PROMPT ▸
Go through the lines of the material and tally those with the string "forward"; reply with the number alone.
:: RECORDS TO USE ::
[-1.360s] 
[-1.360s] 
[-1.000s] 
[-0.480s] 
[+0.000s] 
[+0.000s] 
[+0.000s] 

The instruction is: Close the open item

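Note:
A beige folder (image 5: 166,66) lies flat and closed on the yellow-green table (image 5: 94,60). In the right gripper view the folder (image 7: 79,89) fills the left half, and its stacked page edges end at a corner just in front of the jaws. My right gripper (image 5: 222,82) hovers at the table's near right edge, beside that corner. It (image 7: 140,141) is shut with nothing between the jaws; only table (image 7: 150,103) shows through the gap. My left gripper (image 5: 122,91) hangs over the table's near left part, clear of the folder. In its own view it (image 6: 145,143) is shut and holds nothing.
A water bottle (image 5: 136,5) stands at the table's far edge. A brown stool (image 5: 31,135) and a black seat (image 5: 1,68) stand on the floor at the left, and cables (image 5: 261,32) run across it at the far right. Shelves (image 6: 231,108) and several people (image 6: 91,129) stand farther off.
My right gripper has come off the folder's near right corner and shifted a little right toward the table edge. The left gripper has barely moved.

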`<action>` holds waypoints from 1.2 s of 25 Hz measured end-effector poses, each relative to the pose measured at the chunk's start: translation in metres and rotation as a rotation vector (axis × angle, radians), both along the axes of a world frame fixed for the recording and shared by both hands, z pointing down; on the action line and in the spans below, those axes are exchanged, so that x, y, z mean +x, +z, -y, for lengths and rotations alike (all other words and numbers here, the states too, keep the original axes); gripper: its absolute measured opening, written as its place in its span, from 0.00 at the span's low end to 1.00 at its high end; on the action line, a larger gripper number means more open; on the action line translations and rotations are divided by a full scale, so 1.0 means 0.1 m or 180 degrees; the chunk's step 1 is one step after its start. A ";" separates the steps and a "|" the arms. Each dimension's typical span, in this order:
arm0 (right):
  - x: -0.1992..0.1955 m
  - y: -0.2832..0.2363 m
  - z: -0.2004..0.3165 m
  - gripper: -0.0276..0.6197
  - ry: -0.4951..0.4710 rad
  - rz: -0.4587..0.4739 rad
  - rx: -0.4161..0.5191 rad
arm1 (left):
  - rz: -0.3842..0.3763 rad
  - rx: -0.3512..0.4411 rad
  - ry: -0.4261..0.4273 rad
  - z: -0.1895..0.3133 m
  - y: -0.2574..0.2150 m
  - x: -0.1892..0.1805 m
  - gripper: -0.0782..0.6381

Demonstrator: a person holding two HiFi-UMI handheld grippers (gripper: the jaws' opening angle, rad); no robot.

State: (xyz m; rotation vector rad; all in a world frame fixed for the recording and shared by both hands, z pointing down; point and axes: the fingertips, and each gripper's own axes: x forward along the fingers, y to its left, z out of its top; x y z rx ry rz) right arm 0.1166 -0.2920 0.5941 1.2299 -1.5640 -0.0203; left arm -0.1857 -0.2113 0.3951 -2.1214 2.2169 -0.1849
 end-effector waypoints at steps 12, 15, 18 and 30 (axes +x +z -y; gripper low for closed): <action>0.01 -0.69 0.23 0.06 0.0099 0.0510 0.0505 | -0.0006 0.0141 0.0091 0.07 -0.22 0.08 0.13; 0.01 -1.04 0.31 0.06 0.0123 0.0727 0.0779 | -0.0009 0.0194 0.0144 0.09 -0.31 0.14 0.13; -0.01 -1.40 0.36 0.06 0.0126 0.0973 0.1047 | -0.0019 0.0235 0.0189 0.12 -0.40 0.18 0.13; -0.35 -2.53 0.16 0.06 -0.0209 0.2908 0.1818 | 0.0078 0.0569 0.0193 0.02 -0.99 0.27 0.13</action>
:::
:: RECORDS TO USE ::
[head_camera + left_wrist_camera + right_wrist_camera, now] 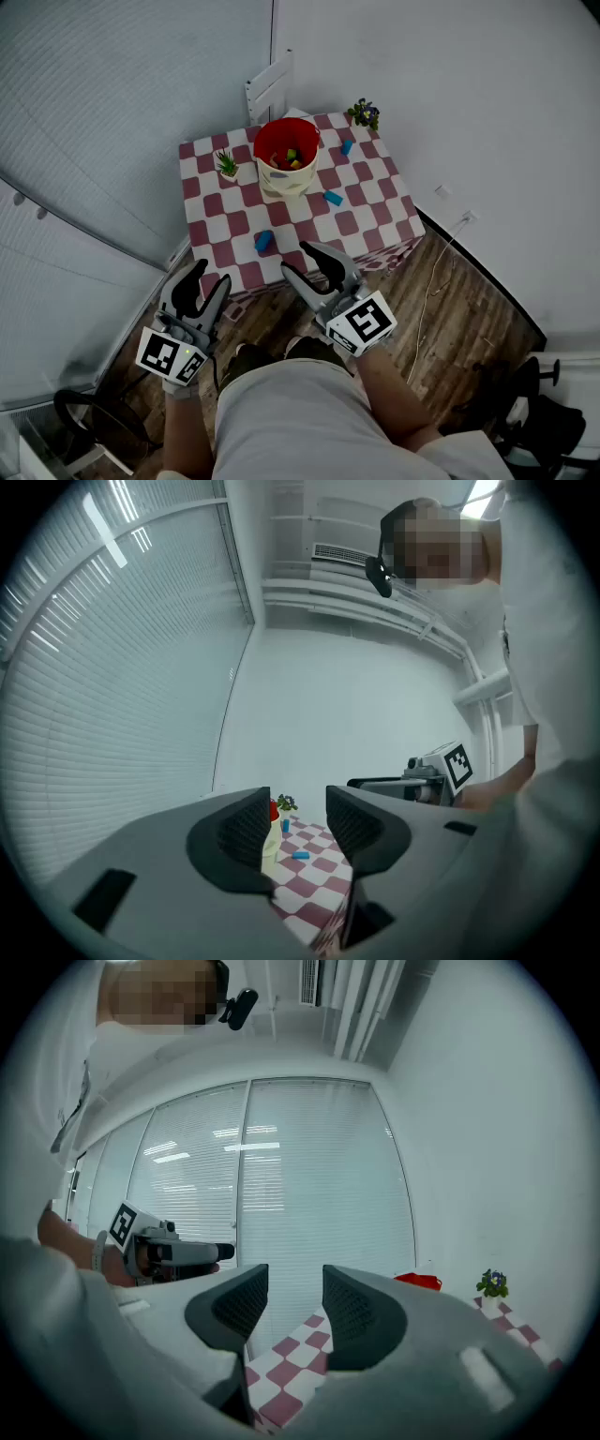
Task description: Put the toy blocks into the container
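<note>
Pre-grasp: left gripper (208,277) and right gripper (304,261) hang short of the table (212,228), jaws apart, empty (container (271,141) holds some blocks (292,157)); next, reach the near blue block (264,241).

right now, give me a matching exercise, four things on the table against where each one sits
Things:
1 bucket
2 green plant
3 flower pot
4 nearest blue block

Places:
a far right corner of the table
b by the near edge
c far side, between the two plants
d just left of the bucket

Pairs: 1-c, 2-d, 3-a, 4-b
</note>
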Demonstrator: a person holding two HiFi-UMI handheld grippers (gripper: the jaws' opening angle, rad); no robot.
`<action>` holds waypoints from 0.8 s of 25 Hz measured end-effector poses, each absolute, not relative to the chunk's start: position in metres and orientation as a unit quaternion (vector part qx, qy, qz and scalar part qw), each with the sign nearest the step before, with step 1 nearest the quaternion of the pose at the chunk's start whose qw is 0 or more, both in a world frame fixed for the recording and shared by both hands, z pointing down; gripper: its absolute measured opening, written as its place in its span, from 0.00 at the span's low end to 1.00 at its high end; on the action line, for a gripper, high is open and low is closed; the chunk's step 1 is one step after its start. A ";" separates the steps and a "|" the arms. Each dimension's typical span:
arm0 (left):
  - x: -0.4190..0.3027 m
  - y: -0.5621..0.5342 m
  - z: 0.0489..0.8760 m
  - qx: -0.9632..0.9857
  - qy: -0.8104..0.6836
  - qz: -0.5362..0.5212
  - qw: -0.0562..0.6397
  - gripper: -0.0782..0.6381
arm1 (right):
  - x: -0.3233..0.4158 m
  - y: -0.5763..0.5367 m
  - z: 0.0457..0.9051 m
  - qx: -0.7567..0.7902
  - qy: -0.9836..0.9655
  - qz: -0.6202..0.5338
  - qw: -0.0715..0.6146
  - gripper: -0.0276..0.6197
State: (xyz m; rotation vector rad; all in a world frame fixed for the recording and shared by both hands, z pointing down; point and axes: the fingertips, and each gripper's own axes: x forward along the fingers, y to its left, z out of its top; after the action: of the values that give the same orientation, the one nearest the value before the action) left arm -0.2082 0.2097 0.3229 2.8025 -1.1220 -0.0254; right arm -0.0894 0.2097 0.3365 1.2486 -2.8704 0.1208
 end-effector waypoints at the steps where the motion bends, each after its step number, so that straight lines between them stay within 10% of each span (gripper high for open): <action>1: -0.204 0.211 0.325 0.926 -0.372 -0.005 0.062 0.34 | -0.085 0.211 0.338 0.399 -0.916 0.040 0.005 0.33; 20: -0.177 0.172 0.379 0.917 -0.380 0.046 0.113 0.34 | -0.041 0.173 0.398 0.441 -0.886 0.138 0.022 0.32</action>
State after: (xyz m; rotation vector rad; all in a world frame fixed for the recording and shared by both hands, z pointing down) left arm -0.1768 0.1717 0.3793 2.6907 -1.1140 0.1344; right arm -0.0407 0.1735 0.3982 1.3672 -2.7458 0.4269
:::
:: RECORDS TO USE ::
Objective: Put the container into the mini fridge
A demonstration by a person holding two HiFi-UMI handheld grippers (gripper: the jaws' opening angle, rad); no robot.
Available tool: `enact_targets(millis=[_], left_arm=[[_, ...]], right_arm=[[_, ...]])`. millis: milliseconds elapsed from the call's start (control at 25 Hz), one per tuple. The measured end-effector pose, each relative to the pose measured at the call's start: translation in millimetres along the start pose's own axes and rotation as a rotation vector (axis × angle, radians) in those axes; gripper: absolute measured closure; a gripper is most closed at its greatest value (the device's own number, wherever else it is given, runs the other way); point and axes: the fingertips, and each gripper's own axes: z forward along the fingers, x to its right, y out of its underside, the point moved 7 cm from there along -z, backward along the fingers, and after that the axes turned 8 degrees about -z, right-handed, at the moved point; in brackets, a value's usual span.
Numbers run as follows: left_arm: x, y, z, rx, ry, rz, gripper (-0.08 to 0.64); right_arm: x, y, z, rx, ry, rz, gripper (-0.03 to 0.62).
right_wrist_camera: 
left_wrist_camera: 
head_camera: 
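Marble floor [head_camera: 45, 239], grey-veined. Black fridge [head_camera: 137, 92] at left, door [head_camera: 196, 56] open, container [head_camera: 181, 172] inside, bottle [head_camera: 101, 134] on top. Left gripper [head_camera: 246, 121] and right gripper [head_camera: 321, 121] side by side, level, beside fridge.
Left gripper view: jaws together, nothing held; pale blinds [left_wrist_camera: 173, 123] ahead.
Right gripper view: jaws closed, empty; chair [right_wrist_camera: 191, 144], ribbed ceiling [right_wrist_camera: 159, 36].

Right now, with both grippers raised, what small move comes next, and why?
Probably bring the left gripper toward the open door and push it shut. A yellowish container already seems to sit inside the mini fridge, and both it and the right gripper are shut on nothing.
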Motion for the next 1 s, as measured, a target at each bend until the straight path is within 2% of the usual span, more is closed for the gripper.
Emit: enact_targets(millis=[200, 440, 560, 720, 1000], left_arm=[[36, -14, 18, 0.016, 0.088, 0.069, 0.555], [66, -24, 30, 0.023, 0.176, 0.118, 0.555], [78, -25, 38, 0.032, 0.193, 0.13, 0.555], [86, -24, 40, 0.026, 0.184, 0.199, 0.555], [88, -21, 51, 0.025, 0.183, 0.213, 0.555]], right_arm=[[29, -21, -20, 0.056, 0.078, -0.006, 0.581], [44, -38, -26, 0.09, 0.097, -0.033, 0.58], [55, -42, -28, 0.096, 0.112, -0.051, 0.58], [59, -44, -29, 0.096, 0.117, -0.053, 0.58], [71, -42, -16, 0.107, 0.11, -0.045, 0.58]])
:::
EXPECTED ANSWER ▸
3